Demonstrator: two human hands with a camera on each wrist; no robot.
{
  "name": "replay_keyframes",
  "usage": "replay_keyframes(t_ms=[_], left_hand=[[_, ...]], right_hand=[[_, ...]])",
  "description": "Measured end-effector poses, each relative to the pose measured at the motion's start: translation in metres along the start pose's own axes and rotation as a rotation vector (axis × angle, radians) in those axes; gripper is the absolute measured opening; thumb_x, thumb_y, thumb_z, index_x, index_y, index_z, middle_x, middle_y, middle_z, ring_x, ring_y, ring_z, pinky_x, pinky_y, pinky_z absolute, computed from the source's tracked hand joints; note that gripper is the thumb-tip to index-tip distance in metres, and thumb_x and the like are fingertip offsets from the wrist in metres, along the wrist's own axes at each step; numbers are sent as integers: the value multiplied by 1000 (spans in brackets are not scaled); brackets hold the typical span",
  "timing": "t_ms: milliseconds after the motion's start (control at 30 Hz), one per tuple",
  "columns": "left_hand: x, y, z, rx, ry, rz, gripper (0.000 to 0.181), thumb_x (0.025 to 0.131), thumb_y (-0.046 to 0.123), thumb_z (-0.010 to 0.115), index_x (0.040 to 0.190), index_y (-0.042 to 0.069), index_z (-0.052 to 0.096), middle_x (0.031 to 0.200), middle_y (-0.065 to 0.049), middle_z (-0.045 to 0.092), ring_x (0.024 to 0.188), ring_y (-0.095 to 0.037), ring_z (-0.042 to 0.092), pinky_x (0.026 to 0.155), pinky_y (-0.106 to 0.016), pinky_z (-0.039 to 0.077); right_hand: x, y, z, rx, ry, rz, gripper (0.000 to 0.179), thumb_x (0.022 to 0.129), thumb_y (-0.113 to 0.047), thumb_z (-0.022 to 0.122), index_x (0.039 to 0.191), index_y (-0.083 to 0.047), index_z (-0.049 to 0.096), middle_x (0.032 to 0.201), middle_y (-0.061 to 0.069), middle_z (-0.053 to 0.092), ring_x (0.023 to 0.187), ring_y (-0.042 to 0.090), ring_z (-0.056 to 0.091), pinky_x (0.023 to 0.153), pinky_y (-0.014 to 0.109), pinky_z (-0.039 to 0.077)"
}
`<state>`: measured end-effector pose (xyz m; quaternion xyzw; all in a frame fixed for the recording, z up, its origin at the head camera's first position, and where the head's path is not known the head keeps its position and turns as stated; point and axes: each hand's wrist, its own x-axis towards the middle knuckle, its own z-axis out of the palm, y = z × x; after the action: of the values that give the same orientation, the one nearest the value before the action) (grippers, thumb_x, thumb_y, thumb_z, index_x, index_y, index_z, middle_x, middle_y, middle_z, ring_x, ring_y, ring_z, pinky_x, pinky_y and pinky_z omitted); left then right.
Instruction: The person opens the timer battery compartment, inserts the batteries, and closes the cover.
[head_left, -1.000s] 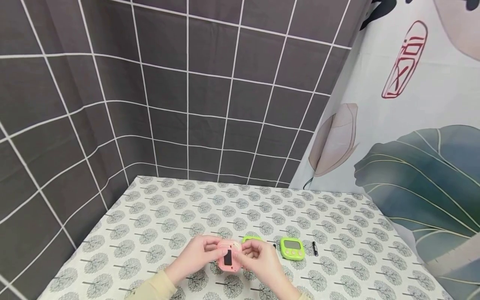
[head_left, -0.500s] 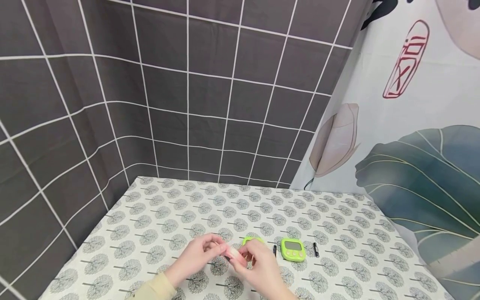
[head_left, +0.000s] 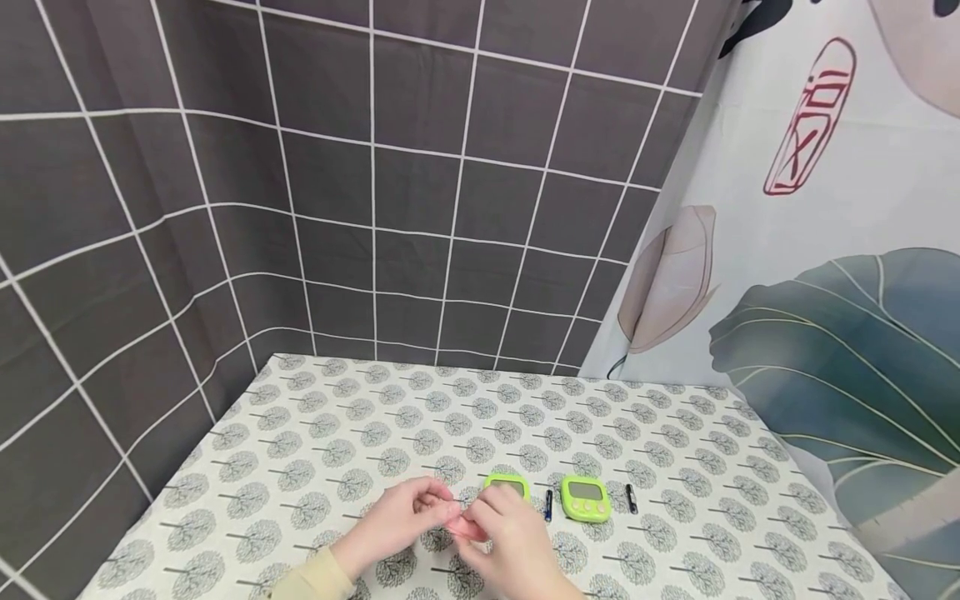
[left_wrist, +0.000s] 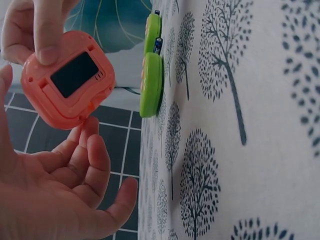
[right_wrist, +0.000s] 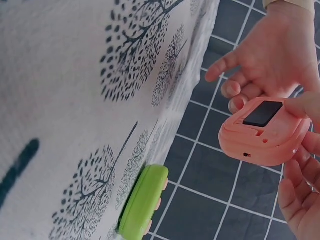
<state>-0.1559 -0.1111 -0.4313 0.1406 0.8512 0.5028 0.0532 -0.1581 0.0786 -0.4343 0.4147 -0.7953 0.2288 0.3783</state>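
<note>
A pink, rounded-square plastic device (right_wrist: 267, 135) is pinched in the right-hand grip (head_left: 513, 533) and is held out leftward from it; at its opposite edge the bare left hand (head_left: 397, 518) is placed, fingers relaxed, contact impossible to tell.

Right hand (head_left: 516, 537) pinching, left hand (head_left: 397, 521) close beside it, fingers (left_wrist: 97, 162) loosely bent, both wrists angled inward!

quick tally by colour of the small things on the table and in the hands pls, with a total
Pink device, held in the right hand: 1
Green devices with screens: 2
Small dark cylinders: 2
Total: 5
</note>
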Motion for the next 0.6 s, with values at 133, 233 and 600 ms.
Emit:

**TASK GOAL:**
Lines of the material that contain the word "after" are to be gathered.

**EXERCISE RESPONSE:**
  "timing": "t_ms: milliseconds after the motion's start (control at 30 Hz), one per tuple",
`<state>`: measured end-effector pose (xyz m; quaternion xyzw; all in a frame fixed for the recording, z up, its origin at the head camera's first position, and where the head's path is not known the head keeps its position and turns as stated; point and axes: each hand's wrist, its own x-axis towards the middle knuckle, its own z-axis out of the palm, y = z × x; after the action: of the values that give the same orientation, the one nearest the value before the action) (grippers, thumb_x, thumb_y, thumb_z, index_x, index_y, index_z, middle_x, middle_y, middle_z, ring_x, ring_y, ring_z, pinky_x, pinky_y and pinky_z omitted); left then right.

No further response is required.